### [Exercise goal]
Look for the string "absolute" in the listing below and copy every line in which it appears.

--- Data provided Enclosed Below ---

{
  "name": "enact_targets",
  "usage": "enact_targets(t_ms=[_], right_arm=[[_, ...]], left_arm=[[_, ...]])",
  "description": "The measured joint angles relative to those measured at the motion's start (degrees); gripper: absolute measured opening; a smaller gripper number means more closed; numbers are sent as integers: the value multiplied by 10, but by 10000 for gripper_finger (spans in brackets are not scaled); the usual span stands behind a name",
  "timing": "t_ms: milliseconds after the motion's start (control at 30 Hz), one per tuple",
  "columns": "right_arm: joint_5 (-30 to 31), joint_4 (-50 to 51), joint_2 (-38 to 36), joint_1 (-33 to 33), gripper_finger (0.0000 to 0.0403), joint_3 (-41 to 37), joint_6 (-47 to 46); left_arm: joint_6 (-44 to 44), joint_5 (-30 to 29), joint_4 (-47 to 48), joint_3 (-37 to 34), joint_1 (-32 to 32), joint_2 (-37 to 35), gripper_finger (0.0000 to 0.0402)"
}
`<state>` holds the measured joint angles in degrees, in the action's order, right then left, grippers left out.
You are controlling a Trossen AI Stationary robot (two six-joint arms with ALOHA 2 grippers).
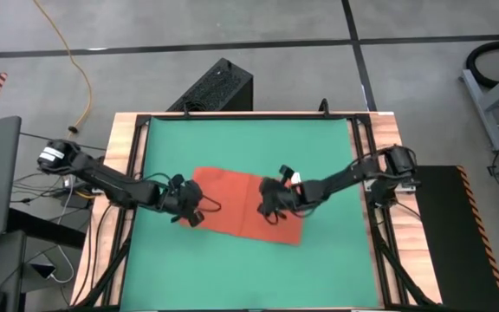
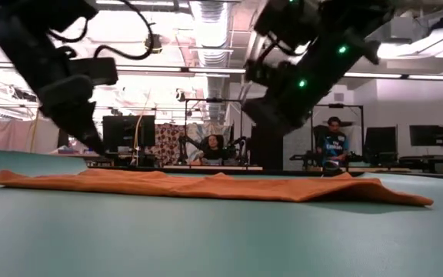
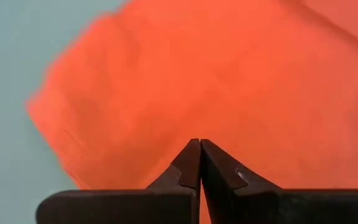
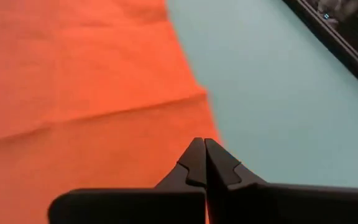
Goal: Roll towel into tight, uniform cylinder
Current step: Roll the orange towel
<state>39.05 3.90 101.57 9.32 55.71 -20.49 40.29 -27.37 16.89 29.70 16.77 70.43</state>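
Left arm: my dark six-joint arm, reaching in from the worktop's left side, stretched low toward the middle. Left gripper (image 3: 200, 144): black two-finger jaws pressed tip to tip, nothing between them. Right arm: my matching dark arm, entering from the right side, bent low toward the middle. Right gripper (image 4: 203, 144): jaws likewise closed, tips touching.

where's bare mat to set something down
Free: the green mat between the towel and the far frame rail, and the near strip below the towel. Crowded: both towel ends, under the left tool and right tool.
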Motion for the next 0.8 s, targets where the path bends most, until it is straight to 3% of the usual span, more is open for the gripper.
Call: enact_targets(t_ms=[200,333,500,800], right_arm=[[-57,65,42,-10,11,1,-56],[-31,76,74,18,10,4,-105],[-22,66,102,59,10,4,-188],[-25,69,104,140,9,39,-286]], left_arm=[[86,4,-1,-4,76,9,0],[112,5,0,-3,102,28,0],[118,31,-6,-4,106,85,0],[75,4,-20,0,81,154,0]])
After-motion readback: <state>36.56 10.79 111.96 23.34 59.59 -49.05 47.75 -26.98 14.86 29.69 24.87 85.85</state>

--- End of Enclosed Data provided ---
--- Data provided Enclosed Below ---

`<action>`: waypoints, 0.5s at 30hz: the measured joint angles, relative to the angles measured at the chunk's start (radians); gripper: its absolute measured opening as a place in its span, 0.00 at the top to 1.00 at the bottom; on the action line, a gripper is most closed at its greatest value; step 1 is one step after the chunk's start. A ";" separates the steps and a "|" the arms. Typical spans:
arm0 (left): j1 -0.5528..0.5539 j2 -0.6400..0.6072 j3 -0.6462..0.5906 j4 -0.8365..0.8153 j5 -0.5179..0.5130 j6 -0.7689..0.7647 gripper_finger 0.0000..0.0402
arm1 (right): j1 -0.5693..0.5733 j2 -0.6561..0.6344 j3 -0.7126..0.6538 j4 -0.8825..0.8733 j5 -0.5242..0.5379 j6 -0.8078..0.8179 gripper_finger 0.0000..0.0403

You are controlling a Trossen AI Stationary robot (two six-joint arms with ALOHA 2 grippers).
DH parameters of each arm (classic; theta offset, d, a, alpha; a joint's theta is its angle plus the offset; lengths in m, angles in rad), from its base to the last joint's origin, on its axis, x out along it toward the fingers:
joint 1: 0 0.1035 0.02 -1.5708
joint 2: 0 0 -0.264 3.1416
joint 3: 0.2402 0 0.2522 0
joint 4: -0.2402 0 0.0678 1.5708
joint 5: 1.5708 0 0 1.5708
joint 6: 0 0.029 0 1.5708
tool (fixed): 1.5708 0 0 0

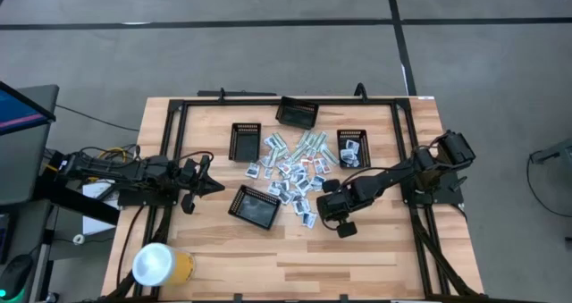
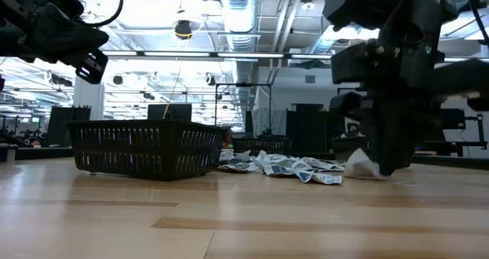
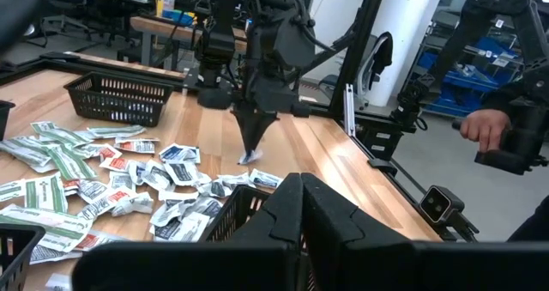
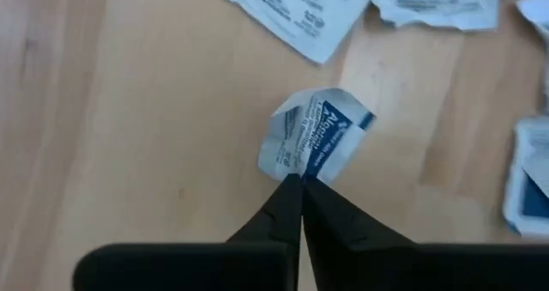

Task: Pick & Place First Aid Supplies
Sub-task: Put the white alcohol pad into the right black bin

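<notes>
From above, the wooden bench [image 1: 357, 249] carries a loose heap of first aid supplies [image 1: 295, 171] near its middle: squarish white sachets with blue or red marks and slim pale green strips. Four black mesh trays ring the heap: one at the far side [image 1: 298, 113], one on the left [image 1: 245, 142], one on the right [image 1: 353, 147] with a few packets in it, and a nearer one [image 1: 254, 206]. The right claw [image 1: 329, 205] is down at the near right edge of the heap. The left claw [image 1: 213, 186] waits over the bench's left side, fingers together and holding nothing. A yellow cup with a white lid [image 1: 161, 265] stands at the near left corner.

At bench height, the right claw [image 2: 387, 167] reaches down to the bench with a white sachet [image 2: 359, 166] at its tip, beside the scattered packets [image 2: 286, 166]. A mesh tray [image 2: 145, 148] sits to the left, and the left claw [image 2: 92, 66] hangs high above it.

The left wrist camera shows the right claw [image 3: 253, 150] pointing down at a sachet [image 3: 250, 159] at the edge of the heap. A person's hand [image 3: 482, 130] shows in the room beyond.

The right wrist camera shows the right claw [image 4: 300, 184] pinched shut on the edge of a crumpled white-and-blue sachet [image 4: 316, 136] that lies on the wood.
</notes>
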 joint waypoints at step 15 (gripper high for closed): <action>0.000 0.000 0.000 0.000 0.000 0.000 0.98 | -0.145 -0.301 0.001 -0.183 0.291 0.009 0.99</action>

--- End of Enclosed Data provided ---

### [Answer to the exercise]
  "description": "The measured joint angles relative to those measured at the motion's start (degrees); gripper: absolute measured opening; a smaller gripper number means more closed; numbers are sent as integers: the value multiplied by 10, but by 10000 for gripper_finger (spans in brackets are not scaled); the usual span stands behind a name",
`<action>`: waypoints, 0.5s at 30hz: the measured joint angles, relative to the angles measured at the chunk's start (radians); gripper: its absolute measured opening as a place in its span, 0.00 at the top to 1.00 at the bottom; on the action line, a gripper is most closed at its greatest value; step 1 is one step after the chunk's start. A ";" separates the steps and a "|" the arms. Typical spans:

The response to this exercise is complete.